XDR, client or cluster intermittent network timeouts caused by MTU and ICMP issue

The Aerospike Knowledge Base has moved to https://support.aerospike.com. Content on https://discuss.aerospike.com is being migrated to either https://support.aerospike.com or https://docs.aerospike.com. Maintenance on articles stored in this repository ceased on December 31st 2022 and this article may be stale. If you have any questions, please do not hesitate to raise a case via https://support.aerospike.com.

XDR, client or cluster intermittent network timeouts caused by MTU and ICMP issue

Problem Description

In an otherwise healthy Cluster/XDR, some intermittent timeouts may occur. Additionally, the issue may have only appeared once write block size has been increased.

Explanation

Standard MTU size expected is 1500 bytes. Normally, with this size MTU, everything should work properly. If MTU along the path between nodes in the cluster or between XDR sites has been modified, incorrect MTU size issue may occur. Normally the kernel will handle MTU size issue as follows:

  1. Source sends packet with MTU too big for either the destination or one of the hops along the way.
  2. The packet reaches a server/router which has a smaller MTU configured. At this point one of 2 things will happen:

If the DF flag (Don’t Fragment) is NOT set, the box will perform fragmentation. As such, the packet will be chopped down to smaller-sized fragments and sent forward. This results in increased latency and network use. Not only does the router need to chop-up the packet, it also now needs to send multiple frames with the packet fragments. If a 3000-byte packet needs to be fragmented to fit a 1500-byte MTU, it will be chopped up to 2 packets. Each packet has got an 28-byte header, so the 3000+28=3028-byte network transfer is now (1500+28)*2=3056. Apart from this, everything should function as normal.

If the DF flag IS set, it indicates to all routers along the route to not attempt packet fragmentation. This is a much more elegant way of identifying optimal-sized MTU. Under certain conditions, the linux kernel may turn on the DF flag regardless of what the application chose for the 1st packet. In this case, once the packet reaches the router with an MTU which is smaller than the packet size, the router will drop the packet. At the same time, the router will respond to source with “too big” message, indicating the packet is too large to fit and needs to be reduced in size. The “too big” response does not come in the same TCP/UDP channel as the packet. Instead it is sent using the control protocol - ICMP. It is the same protocol as is used for echo (ping), with different type and code of the message. Same port. Once the source received the ICMP “too big”, it will decrease the size of the packet and resend. That way, optimal packet size can be reached. This solution also suffers increased network use, but does not suffer the same possible latency due to a router having to fragment packets and the destination having to recompile them. Setting correct MTU along the route is the most optimal way.
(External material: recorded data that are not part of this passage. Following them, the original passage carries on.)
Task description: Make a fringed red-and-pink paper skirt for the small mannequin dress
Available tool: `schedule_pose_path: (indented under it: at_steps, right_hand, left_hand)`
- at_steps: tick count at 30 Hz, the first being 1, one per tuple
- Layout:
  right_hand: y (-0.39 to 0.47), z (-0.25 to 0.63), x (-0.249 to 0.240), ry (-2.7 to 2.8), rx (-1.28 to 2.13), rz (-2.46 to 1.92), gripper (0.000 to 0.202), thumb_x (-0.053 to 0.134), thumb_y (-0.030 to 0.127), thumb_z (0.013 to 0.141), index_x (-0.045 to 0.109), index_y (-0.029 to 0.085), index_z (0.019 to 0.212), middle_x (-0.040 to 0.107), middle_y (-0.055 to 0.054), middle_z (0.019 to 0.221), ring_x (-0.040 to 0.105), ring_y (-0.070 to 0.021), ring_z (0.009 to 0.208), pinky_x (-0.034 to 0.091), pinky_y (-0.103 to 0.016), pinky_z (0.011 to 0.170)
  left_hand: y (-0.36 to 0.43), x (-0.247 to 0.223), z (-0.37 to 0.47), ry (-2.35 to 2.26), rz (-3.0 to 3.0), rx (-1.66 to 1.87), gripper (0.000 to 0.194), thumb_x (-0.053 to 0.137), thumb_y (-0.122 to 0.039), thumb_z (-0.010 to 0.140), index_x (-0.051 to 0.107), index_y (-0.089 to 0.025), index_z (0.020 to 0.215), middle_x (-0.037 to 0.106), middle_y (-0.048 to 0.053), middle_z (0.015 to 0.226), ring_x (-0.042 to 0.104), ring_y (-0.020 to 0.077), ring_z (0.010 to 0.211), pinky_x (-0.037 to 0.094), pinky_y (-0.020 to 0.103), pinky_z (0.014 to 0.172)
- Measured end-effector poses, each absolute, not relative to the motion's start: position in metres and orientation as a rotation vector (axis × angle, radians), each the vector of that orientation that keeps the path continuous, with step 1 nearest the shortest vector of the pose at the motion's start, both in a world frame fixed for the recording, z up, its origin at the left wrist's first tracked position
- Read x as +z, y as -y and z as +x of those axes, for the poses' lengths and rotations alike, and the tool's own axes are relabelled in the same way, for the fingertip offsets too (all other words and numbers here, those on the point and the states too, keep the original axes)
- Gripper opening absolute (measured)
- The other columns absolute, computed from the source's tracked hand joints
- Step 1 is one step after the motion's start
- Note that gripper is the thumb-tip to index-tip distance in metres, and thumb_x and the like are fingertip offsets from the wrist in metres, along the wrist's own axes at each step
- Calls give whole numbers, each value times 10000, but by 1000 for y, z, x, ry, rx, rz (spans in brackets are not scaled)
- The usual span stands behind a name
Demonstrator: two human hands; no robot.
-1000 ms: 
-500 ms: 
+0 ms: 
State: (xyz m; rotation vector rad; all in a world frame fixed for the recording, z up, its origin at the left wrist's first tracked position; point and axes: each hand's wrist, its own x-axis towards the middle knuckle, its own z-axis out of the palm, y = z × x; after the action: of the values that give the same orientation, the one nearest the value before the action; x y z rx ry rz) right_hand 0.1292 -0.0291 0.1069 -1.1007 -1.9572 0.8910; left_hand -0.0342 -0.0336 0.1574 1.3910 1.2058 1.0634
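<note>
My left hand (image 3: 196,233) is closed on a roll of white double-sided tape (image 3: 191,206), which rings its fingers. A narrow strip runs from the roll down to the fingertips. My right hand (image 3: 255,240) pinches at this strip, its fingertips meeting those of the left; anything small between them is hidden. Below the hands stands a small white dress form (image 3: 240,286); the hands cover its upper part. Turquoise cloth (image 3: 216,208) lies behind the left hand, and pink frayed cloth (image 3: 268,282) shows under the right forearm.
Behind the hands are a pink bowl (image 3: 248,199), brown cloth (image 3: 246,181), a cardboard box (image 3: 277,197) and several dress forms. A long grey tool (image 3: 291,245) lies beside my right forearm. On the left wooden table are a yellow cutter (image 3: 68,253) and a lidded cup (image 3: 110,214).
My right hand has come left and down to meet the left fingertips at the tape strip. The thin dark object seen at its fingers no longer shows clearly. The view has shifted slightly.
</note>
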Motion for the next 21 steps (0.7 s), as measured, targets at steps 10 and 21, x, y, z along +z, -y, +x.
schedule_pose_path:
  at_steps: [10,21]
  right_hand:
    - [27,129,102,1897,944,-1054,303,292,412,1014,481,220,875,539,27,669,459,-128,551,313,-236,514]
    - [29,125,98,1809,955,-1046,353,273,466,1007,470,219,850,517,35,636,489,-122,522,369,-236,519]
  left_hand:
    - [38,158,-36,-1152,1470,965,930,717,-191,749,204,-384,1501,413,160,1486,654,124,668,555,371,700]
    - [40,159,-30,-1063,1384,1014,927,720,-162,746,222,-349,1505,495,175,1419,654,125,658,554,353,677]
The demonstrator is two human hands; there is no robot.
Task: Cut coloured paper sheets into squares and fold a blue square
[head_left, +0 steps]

If ICMP is blocked, the issue may not present itself immediately. The “too big” control messages will no longer be served. This will result in packets larger than the max MTU along the path to be dropped without notification. As such, some packets, which are small enough to fit in the frame, will still go though. This may result in intermittent functionality of the cluster or XDR with frequent timeouts.

Solution

Firstly, identifying whether there is an MTU issue can be done by using the ping command. It also allows to to verify the second issue - whether ICMP is being blocked.

Send a small packet first, to identify whether ICMP is blocked. The ping should be performed from source to destination and back. So on a 2-node cluster XDR replicating to another 2-node cluster (with an XDR issue), ping should be performed from each node to the other 3 nodes.

$ ping REMOTE_IP

$ ping 10.0.2.2
PING 10.0.2.2 (10.0.2.2) 56(84) bytes of data.
64 bytes from 10.0.2.2: icmp_seq=1 ttl=64 time=0.199 ms
64 bytes from 10.0.2.2: icmp_seq=2 ttl=64 time=0.234 ms
64 bytes from 10.0.2.2: icmp_seq=3 ttl=64 time=0.234 ms
64 bytes from 10.0.2.2: icmp_seq=4 ttl=64 time=0.263 ms
^C

This indicates that the ping has gone through. Now, try identify the MTU on the machine from which we are doing the pings.

$ ip link ls
1: lo: <LOOPBACK,UP,LOWER_UP> mtu 65536 qdisc noqueue state UNKNOWN mode DEFAULT group default qlen 1
    link/loopback 00:00:00:00:00:00 brd 00:00:00:00:00:00
2: enp0s3: <BROADCAST,MULTICAST,UP,LOWER_UP> mtu 1500 qdisc pfifo_fast state UP mode DEFAULT group default qlen 1000
    link/ether 08:00:27:a1:18:eb brd ff:ff:ff:ff:ff:ff

From this we can see that the mtu for my main enp0s3 interface that I use is 1500. Now send a ping of a 1500-byte size to all the remote destinations, as before.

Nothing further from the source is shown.